- Work to complete -
Look below and pull out each line with the word "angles".

- Data excerpt -
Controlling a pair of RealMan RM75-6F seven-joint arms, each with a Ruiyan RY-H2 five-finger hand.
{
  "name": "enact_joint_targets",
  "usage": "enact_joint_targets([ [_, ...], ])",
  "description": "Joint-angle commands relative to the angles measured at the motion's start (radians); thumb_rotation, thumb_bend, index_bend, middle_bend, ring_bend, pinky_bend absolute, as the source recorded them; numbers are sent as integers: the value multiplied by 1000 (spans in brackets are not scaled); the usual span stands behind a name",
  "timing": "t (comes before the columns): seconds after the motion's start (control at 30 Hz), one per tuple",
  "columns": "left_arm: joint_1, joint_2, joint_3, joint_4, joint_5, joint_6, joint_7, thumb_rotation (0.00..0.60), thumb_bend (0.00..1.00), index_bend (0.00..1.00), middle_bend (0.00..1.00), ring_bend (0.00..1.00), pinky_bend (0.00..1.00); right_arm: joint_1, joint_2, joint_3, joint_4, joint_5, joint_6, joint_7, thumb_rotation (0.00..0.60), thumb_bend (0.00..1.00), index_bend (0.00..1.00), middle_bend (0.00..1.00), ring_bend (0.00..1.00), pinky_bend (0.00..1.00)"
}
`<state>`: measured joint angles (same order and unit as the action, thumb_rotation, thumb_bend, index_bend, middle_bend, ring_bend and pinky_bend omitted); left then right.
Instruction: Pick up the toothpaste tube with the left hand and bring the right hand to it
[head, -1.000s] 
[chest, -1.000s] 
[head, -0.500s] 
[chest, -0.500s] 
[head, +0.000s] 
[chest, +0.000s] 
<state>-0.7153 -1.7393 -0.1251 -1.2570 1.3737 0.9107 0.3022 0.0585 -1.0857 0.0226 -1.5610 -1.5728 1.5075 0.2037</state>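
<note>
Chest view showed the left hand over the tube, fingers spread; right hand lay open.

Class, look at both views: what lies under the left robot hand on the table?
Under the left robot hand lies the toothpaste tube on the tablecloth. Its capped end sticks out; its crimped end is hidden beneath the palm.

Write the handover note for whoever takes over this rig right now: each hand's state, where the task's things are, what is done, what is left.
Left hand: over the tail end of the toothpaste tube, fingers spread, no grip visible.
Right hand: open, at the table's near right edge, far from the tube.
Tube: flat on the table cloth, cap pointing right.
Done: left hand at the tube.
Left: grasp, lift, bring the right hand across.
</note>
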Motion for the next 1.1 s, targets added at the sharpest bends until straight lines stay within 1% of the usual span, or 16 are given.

- Solution below -
  "description": "Joint-angle commands relative to the angles measured at the motion's start (radians); thumb_rotation, thumb_bend, index_bend, middle_bend, ring_bend, pinky_bend absolute, as the source recorded them; numbers are sent as integers: the value multiplied by 1000 (spans in brackets are not scaled); the usual span stands behind a name",
`<state>`: measured joint angles (same order and unit as the action, thumb_rotation, thumb_bend, index_bend, middle_bend, ring_bend and pinky_bend omitted); left then right.

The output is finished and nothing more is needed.